CUDA cores, which are the mainline programmable graphics cores. Next we have ray tracing cores, which are built to rapidly calculate the effects of light rays bouncing around a scene in real time. Offering the most photo-realistic graphics ever seen on real time graphics. Finally, there are the tensor cores. These don’t get that much attention from mainstream media and users, but they are actually an essential component to the entire card’s value proposition. Before we can understand why tensor cores are valuable, we have to talk about what a “tensor” is in the first place.

Tensor Math


A tensor is a mathematical description of a group of values that are related to each other in some way. For example, a point in 3D space is described using three numbers, one for each axis. If you move the point in 3D space, all three numbers change in a fixed relationship to each other. Technically single numbers (scalars), vectors and matrices of numbers are actually just special case tensors. However, when people refer to tensors it’s usually for more complex sets of related numbers. For example, hydrostatic pressure, shear force and material stress are all easily expressed as tensors.

So far so good, but when you start to do calculations involving tensors, things get complicated quickly. When you have to multiply two tensors, there are numerous smaller calculations that have to happen. Even worse, while a CPU crunches away at those small calculations, many of the intermediate results have to be stored within the registers of the CPU. In other words, doing a relatively small number of mathematical operations on complex tensors can quickly clog up the inner workings of a CPU core!


Tensor Cores and Deep Learning

While any CPU which can do all basic mathematical operations has the ability to process tensors, they don’t all do them at the same speed or efficiency. This is a problem that’s had various acceleration solutions over the years. You might remember, for example, the MMX extensions added to early Pentium CPUs.

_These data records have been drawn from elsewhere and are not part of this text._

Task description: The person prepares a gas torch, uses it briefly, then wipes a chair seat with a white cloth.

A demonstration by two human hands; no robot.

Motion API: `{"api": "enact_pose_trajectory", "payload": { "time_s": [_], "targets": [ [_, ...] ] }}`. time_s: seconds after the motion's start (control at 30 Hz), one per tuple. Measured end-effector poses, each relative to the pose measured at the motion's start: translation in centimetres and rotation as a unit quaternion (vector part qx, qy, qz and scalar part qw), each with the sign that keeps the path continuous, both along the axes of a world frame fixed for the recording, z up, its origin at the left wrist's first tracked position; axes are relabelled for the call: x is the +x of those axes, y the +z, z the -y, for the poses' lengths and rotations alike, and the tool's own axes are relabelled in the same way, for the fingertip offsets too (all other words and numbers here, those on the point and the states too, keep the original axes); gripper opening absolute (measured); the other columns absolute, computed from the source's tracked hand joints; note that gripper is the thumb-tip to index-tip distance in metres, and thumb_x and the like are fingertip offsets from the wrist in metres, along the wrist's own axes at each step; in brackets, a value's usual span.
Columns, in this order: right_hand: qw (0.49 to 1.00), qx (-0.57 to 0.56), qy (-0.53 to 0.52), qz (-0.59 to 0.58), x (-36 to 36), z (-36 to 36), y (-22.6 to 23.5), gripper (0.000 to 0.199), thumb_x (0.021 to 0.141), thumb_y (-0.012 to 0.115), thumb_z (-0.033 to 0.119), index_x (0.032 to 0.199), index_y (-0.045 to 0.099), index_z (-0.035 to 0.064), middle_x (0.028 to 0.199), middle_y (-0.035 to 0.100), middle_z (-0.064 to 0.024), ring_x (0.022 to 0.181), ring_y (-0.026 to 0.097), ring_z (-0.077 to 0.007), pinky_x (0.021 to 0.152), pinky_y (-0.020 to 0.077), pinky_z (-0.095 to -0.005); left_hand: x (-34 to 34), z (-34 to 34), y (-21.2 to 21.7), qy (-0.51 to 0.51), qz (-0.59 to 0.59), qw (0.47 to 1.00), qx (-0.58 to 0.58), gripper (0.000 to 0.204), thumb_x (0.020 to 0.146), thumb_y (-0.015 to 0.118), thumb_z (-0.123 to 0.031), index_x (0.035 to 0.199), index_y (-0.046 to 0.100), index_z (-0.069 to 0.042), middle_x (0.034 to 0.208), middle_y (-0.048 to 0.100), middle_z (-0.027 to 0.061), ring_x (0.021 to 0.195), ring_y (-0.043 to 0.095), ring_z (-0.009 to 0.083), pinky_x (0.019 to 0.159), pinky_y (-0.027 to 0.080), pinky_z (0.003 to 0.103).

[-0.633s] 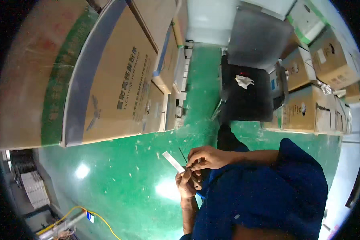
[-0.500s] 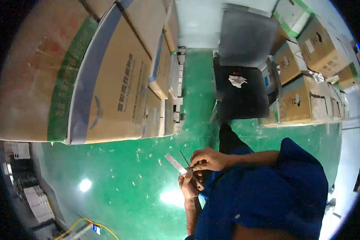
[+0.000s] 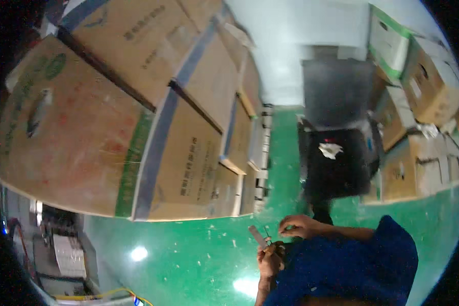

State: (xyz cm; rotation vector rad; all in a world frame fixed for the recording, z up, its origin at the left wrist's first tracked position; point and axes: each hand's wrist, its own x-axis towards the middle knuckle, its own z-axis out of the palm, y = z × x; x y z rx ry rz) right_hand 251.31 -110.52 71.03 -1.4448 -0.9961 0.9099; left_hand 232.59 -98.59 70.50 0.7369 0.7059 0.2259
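My left hand (image 3: 270, 259) is closed around a flat, pale grey strip (image 3: 257, 235) whose far end sticks out up and to the left. A thin dark rod (image 3: 266, 231) stands up beside the strip from the same grip. Just above and to the right, my right hand (image 3: 297, 226) is apart from these things. Its fingers are bent, with a gap between thumb and fingers, and I see nothing in them. Blur and shadow hide what else may be in my left palm.
Large cardboard boxes (image 3: 183, 168) are stacked at the left. A black chair (image 3: 336, 178) with a crumpled white cloth (image 3: 330, 150) on its seat stands ahead. More boxes (image 3: 398, 173) are piled at the right. A yellow cable (image 3: 104, 294) lies on the green floor (image 3: 188, 255) at lower left.
My right hand has come away from the left hand, where its fingers were pinching near the strip's base. The whole view has shifted, so boxes and chair sit lower and further right.
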Motion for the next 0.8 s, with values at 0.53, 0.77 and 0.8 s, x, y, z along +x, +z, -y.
{"api": "enact_pose_trajectory", "payload": {
  "time_s": [0.53, 0.77, 0.8],
  "targets": [
    [0.950, 0.000, -0.054, -0.308, 12.0, 2.8, 0.0, 0.018, 0.092, 0.063, 0.015, 0.103, 0.062, 0.0010, 0.088, 0.066, -0.0067, 0.071, 0.063, -0.0120, 0.059, 0.0482, -0.0262, 5.0, 4.2, 4.0, 0.121, -0.012, 0.992, 0.032, 0.045, 0.085, 0.066, -0.025, 0.121, 0.047, -0.005, 0.076, 0.050, 0.0034, 0.062, 0.048, 0.0169, 0.054, 0.040, 0.032],
    [0.885, -0.038, 0.042, -0.462, 7.6, -3.2, -1.0, 0.016, 0.092, 0.062, 0.015, 0.099, 0.058, 0.0020, 0.094, 0.065, -0.0116, 0.068, 0.062, -0.0195, 0.058, 0.0470, -0.0292, 0.4, 4.6, 3.3, 0.185, 0.061, 0.979, -0.063, 0.024, 0.082, 0.065, -0.026, 0.089, 0.049, -0.010, 0.074, 0.048, 0.0042, 0.064, 0.048, 0.0185, 0.055, 0.041, 0.033],
    [0.885, -0.045, 0.064, -0.459, 7.1, -4.5, -0.6, 0.014, 0.091, 0.062, 0.013, 0.099, 0.058, 0.0021, 0.096, 0.065, -0.0136, 0.069, 0.063, -0.0206, 0.057, 0.0473, -0.0300, -0.7, 4.5, 2.7, 0.181, 0.072, 0.978, -0.069, 0.026, 0.080, 0.066, -0.028, 0.087, 0.048, -0.010, 0.073, 0.047, 0.0042, 0.064, 0.049, 0.0185, 0.054, 0.041, 0.032]
  ]
}}
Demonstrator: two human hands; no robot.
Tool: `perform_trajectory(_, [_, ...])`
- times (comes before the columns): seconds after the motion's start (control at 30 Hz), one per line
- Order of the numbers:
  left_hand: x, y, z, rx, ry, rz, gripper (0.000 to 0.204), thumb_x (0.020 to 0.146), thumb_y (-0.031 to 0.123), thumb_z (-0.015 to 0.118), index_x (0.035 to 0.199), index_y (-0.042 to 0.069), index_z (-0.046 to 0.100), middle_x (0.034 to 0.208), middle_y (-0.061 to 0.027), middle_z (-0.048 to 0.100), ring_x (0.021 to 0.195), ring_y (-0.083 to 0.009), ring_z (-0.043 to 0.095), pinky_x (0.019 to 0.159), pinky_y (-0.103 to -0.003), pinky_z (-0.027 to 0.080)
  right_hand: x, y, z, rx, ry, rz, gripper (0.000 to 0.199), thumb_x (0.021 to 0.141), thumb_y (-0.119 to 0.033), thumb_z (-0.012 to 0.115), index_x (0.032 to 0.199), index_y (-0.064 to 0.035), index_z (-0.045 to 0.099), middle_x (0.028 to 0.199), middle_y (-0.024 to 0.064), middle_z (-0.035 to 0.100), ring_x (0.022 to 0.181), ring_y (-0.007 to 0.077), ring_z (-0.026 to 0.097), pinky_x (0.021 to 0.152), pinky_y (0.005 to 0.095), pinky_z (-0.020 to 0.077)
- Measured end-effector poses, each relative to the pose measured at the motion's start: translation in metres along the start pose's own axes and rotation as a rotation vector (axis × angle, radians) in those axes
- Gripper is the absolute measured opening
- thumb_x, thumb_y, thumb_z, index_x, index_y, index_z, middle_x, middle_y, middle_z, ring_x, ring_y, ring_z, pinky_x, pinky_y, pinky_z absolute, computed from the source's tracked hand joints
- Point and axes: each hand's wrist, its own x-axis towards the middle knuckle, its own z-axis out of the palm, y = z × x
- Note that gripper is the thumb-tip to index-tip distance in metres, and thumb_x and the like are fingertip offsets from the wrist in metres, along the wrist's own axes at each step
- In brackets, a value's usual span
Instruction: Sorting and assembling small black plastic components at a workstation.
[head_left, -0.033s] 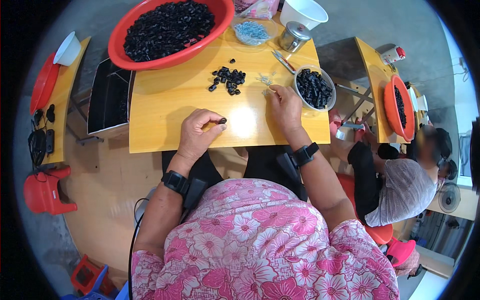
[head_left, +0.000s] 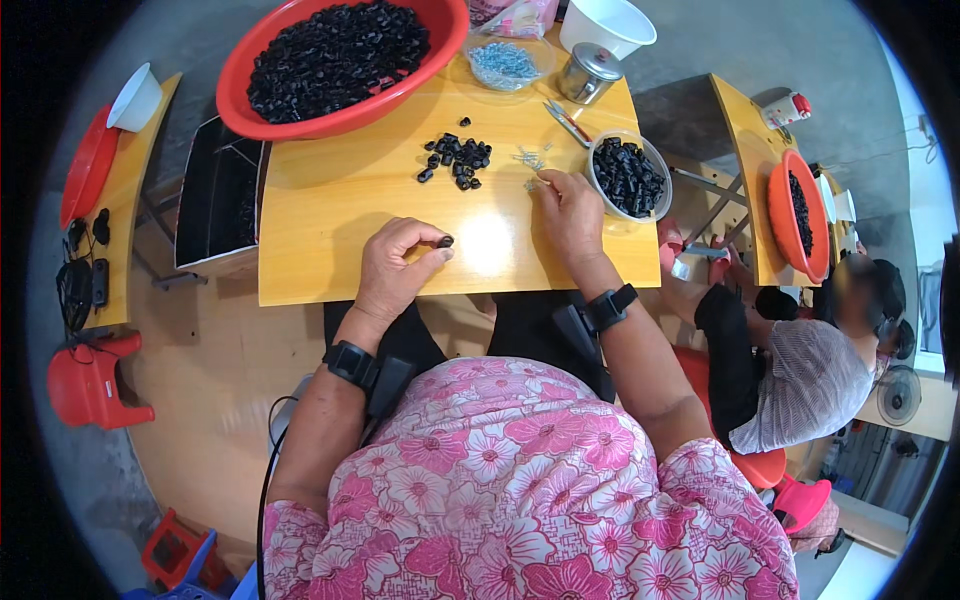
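Between the thumb and forefinger of my left hand [head_left: 397,262] is a small black plastic part [head_left: 445,242], held over the near edge of the yellow table [head_left: 345,200]. My right hand [head_left: 574,215] is pinched at the table beside a few small silver screws [head_left: 528,158]; whatever its fingertips hold is too small to make out. A loose cluster of black plastic parts [head_left: 462,155] lies beyond my hands. Just right of my right hand stands a clear round tub [head_left: 668,200] full of black parts.
A large red basin [head_left: 230,95] heaped with black parts stands far left. At the back are a clear bowl [head_left: 545,62] of screws, a lidded metal cup [head_left: 590,78], a white bowl [head_left: 612,25] and tweezers [head_left: 570,125]. A co-worker [head_left: 805,385] sits on the right.
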Motion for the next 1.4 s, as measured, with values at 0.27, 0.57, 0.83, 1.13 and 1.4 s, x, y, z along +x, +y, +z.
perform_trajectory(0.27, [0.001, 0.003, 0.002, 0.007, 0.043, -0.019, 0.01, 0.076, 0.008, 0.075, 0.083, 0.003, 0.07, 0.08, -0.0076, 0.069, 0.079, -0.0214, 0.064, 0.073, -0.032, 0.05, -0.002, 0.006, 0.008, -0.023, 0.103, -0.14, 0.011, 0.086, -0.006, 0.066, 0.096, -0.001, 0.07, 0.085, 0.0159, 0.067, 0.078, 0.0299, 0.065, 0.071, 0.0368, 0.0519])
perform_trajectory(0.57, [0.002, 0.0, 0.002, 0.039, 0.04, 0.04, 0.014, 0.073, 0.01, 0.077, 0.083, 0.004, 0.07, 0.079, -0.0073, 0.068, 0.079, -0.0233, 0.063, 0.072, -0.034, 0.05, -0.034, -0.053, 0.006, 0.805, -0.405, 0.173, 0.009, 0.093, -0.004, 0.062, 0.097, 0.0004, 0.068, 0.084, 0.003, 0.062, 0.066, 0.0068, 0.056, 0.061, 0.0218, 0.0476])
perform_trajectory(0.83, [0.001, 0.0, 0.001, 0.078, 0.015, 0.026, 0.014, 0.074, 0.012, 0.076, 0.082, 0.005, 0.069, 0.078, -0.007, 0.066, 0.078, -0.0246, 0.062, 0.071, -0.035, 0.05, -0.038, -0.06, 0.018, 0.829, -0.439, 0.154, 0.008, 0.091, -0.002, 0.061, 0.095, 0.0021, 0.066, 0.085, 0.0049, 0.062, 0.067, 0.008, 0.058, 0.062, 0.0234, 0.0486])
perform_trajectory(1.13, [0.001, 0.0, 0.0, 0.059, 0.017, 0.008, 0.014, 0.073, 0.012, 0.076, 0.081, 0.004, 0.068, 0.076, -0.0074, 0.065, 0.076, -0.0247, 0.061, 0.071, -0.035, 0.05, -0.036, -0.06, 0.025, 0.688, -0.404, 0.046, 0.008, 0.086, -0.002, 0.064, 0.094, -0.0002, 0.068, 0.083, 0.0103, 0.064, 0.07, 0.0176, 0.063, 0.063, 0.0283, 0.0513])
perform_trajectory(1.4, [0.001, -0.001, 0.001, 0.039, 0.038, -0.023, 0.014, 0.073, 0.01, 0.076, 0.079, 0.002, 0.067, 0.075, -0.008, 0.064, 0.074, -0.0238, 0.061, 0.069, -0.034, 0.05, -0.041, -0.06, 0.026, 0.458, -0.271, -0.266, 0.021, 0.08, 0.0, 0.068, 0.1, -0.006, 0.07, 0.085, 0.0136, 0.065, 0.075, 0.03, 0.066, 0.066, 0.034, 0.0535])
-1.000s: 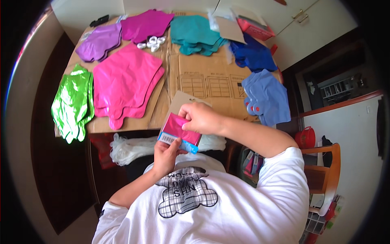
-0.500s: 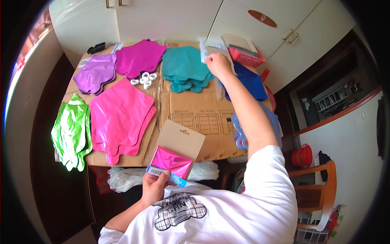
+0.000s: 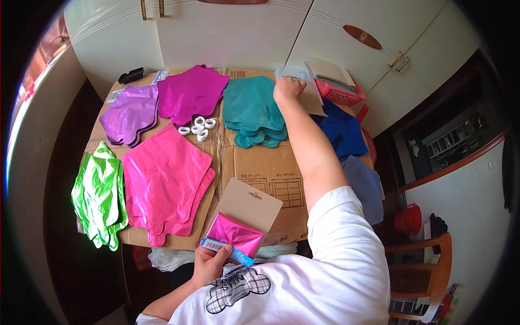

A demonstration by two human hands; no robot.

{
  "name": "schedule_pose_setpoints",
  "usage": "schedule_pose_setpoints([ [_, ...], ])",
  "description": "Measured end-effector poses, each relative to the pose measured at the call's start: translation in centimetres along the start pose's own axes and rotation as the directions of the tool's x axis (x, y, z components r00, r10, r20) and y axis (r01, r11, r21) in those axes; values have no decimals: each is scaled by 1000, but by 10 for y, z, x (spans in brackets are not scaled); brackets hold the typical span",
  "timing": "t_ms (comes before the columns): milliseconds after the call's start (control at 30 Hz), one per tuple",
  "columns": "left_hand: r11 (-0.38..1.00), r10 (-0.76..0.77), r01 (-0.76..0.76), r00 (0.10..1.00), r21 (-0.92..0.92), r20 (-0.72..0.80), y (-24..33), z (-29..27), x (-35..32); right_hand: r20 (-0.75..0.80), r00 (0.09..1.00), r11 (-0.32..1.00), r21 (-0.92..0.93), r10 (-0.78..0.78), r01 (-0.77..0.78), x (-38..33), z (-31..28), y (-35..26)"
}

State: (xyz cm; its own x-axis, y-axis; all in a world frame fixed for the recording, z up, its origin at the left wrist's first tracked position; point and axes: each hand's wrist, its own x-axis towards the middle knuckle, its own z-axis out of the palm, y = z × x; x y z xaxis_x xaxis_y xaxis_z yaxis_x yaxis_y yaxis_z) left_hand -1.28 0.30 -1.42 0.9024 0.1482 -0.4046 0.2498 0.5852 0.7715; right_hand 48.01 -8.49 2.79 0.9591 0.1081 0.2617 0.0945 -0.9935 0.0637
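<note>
My left hand [image 3: 210, 266] pinches the lower end of a tan backing card [image 3: 246, 196] near my chest. A folded shiny pink foil balloon [image 3: 238, 234] lies on the card, above a blue label strip with a barcode. At the back of the table my right hand [image 3: 289, 90] is closed at a clear plastic bag [image 3: 286, 71]; its fingertips are partly hidden. Another tan card [image 3: 313, 102] lies beside that hand. Left of it is a stack of flat teal foil balloons [image 3: 253, 103].
Flat foil balloons in purple [image 3: 130, 114], magenta [image 3: 192, 92], pink [image 3: 165, 184], green [image 3: 99, 195] and blue [image 3: 344, 130] cover the cardboard-topped table [image 3: 246, 162]. White ribbon rolls [image 3: 199, 130] sit among them. A red basket [image 3: 338, 93] stands at the back right, a wooden chair [image 3: 441, 265] right.
My view has shifted, so the table sits lower. My right hand has turned and closed at the clear plastic, while my left hand keeps holding the card.
</note>
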Motion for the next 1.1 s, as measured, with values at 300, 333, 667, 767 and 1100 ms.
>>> schedule_pose_setpoints([
  [300, 999, 11, -11, 1000, -37, 6, -3, -1, -5, 283, 884, 516, 728, 374, -451, 50, 32, 51],
  [333, 999, -4, 6, 999, -49, 43, -3, 1, -4, 230, 891, 412, 821, 392, -394, 63, 45, 84],
  [667, 975, 128, -147, 985, -166, -119, -6, -25, -38, -286, 844, 453, 742, -453, 494, -201, -124, 44],
  [767, 961, 198, -215, 974, -176, -110, -11, -37, -54, -189, 775, 482, 687, -603, 543, -298, -98, 47],
  [1100, 966, 112, -136, 986, -218, -123, -33, -35, -82, -313, 851, 491, 710, -422, 505, -419, -105, 50],
])
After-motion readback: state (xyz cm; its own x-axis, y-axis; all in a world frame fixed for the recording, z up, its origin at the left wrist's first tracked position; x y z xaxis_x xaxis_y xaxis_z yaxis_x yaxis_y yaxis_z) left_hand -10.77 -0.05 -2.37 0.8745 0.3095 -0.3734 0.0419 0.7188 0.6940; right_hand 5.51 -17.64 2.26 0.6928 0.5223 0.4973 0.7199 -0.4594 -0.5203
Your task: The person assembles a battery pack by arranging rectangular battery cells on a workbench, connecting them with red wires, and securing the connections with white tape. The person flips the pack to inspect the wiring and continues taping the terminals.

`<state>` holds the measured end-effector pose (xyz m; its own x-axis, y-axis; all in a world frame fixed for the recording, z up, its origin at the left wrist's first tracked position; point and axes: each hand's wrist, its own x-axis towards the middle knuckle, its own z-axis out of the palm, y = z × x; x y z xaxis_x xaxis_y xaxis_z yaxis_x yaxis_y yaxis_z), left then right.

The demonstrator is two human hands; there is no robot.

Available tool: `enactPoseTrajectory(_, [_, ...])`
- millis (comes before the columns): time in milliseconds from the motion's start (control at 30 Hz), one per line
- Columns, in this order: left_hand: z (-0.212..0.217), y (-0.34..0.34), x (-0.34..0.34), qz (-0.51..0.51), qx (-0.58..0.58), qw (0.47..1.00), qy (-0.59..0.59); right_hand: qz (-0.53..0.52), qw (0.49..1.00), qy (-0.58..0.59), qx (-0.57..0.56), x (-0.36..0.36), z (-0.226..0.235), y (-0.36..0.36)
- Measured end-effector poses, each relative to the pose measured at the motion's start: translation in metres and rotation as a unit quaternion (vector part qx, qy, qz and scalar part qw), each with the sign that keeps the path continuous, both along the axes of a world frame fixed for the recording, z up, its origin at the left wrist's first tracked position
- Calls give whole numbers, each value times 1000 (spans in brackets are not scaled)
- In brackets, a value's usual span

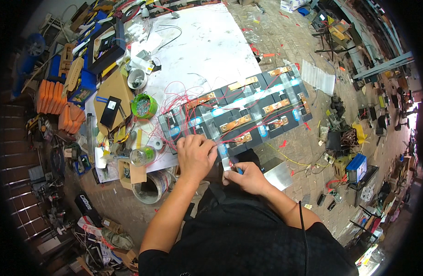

MMX was mainly used to accelerate operations that are common in multimedia. For example, a video is a grid of pixels. Each pixel has a color value and a position in the grid. Now imagine you wanted to do something like adding a color-correction filter to the footage, or you want to scale it up or otherwise make a change that affects the value of every single pixel in the grid. You have one operation, but you have to apply it to millions of values. If you did them in a serial fashion, one after the other, it would take forever. MMX allowed the CPU to apply an operation to the entire matrix of values at once. MMX was later complemented by SSE and AVX. All instruction sets that accelerate the processing of matrices of data.

Which brings us to Tensor cores. Instead of a general-purpose CPU with special instructions to increase the speed of calculation for matrices of numbers, you have an entire CPU core that only does these types of calculation. That seems like a niche use case, but actually these types of processors have exploded in popularity for data centers and workstations. Neural nets and other related machine learning methods that are used to build algorithms need exactly this type of math muscle to work.


Tensor Cores in Day-to-Day Use


Outside of data centers, tensor cores can really supercharge individual workstations that need to do physical simulations. Remember we said that things like material stresses and shear forces are commonly expressed as tensors. Which is why tensor cores can speed up things like fluid and gas simulations, virtual car crash testing or any type of physical force that can be expressed as a tensor.

Consumer cards that come with tensor cores, essentially the Nvidia RTX line of cards, aren’t just carrying dead weight either. Nvidia has come up with DLSS (Deep Learning Super Sampling) which, as of DLSS 2.0, now uses those tensor cores to upscale lower-resolution images to higher resolution ones with stunning results. The end result is that the GPU doesn’t work as hard creating the low-res image and the tensor cores give it a sharp lick of paint before sending it to the monitor.

The relatively low-performance real-time ray tracing cores in RTX cards also put out a rather grainy, noisy picture. The tensor cores can rapidly denoise the image, to give you a pristine picture as well as a high-res one.

Other applications are sure to make good use of the tensor cores even for regular users. RTX Voice, for example, can remove nearly any background noise from a live audio feed. Non-RTX cards can also do this, but much, much less efficiently.

Should You Care?

We’d say yes. Even if you can’t think of any immediate use for tensor cores in your own use cases, it’s clear that Nvidia is in it for the long haul. RT and tensor cores are going nowhere. This means that software developers can begin making software to specifically take advantage of them. While tensor cores may seem a little niche now, in a year or two it wouldn’t surprise us if killer apps for the technology begin to appear.